Up to and including the line that contains "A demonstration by", reproduce every line exactly, beginning with the first line below.

....

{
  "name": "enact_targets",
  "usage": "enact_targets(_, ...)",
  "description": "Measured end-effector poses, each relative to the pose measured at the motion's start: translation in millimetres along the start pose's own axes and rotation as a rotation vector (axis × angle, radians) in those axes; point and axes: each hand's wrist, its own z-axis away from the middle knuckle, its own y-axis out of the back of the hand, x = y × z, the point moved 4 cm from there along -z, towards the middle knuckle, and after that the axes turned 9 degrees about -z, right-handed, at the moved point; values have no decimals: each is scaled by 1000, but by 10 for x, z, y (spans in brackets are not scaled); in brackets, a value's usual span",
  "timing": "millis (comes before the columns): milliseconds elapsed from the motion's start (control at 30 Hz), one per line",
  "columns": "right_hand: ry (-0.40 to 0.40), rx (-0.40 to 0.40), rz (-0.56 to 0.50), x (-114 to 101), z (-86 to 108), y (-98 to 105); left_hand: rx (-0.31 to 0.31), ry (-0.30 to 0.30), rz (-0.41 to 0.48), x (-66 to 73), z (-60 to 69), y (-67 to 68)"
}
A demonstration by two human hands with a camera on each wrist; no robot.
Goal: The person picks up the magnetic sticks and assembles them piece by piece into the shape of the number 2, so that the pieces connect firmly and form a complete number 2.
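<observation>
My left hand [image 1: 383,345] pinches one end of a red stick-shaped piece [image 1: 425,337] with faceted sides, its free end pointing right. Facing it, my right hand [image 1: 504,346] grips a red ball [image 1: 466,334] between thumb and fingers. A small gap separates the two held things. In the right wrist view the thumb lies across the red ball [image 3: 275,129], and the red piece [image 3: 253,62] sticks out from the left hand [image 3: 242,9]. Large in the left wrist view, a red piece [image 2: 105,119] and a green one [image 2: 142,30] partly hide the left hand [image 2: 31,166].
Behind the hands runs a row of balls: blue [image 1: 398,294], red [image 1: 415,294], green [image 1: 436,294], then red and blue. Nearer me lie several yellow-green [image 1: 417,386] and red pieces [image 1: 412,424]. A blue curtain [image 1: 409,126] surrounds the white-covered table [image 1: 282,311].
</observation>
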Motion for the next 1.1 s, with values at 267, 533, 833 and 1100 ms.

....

**ANSWER BOX**
{
  "name": "enact_targets",
  "usage": "enact_targets(_, ...)",
  "description": "Measured end-effector poses, each relative to the pose measured at the motion's start: translation in millimetres along the start pose's own axes and rotation as a rotation vector (axis × angle, radians) in those axes; point and axes: each hand's wrist, its own z-axis away from the middle knuckle, its own y-axis out of the back of the hand, x = y × z, the point moved 4 cm from there along -z, towards the middle knuckle, and after that the axes turned 9 degrees about -z, right-handed, at the moved point; values have no decimals: each is scaled by 1000, but by 10 for x, z, y (spans in brackets are not scaled); in brackets, a value's usual span",
  "timing": "millis (comes before the columns): milliseconds elapsed from the motion's start (control at 30 Hz), one per line",
  "columns": "right_hand: ry (-0.40 to 0.40), rx (-0.40 to 0.40), rz (-0.56 to 0.50), x (-114 to 101), z (-86 to 108), y (-98 to 105); left_hand: rx (-0.31 to 0.31), ry (-0.30 to 0.30), rz (-0.41 to 0.48), x (-66 to 73), z (-60 to 69), y (-67 to 68)"
}
A demonstration by two human hands with a camera on each wrist; no robot.

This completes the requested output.